Tra il 2005 e il 2022, le Nazioni Unite hanno accertato ben 315.000 gravi violazioni contro i bambini nei conflitti, a dimostrazione dell’impatto devastante della guerra e dei conflitti sui bambini. Mentre gli Stati, i donatori e la comunità umanitaria si riuniscono in Norvegia per la Conferenza di Oslo sulla protezione dei bambini nei conflitti armati, l’Unicef ha reso noto che, dall’inizio del monitoraggio nel 2005, le Nazioni Unite hanno verificato 315.000 gravi violazioni commesse dalle parti in conflitto in più di 30 situazioni in Africa, Asia, Medio Oriente e America Latina. Queste includono: più di 120.000 bambini uccisi o mutilati; almeno 105.000 bambini reclutati o utilizzati da forze armate o gruppi armati; più di 32.500 bambini rapiti; più di 16.000 bambini sottoposti a violenza sessuale. Le Nazioni Unite hanno inoltre verificato più di 16.000 attacchi a scuole e ospedali e più di 22.000 casi di negazione dell’accesso umanitario per i bambini. Poiché questi sono solo i casi accertati – si legge in un comunicato dell’Unicef – è probabile che il bilancio reale sia molto più alto. Inoltre, molti altri milioni di bambini sono stati sfollati dalle loro case e comunità, hanno perso amici o parenti o sono stati separati dai genitori o da chi si prende cura di loro.  “Ogni guerra è in definitiva una guerra contro i bambini”, ha dichiarato il Direttore generale dell’Unicef, Catherine Russell. “L’esposizione ai conflitti ha effetti catastrofici, che cambiano la vita dei bambini.
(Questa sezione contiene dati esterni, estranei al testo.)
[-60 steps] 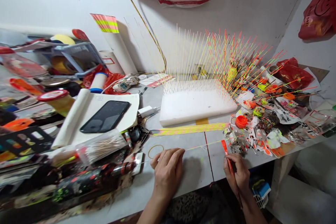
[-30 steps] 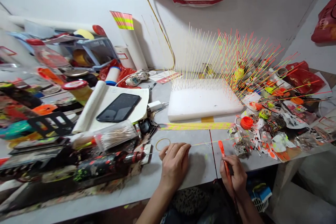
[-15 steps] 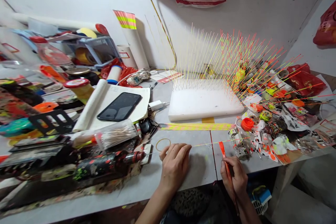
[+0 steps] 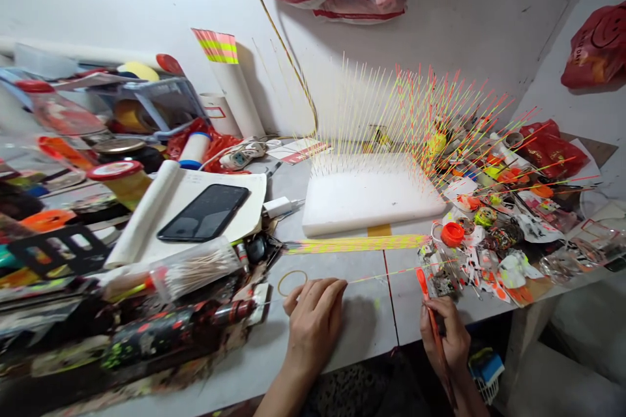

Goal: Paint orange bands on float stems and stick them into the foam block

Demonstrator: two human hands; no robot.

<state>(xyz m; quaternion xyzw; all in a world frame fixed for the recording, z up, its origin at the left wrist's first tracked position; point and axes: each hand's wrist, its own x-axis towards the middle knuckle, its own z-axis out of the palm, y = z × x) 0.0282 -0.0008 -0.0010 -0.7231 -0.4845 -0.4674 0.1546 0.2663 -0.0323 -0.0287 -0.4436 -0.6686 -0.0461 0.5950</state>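
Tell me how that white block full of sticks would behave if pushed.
The white block looks like foam, so probably light. Low and broad, it would likely slide rather than tip. The thin sticks fan out above it and would probably quiver.

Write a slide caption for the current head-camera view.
Left hand steadies a thin rod while the right hand holds an orange-tipped brush before a white foam block.

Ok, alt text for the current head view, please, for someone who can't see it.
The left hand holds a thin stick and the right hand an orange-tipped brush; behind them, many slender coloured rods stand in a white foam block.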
Pur sapendo come si deve agire per proteggere i bambini dalla guerra, il mondo non sta facendo abbastanza”. Per questo, mentre i leader si riuniscono a Oslo, l’Unicef chiede ai governi di assumere nuovi e coraggiosi impegni per “mantenere e rendere operative le leggi e le norme internazionali già in vigore per proteggere i bambini in guerra, tra cui la protezione di scuole, ospedali e altri obiettivi protetti, come le strutture idriche e igienico-sanitarie, la cessazione del reclutamento e dell’utilizzo di bambini da parte di gruppi e forze armate e l’interruzione dell’uso di armi esplosive nelle aree popolate”. L’organismo delle Nazioni Unite chiede poi “conto ai responsabili delle violazioni dei diritti dei bambini” e “agli attori umanitari di investire in politiche che mettano i bambini e la loro protezione al centro dell’azione umanitaria in situazioni di conflitto armato”.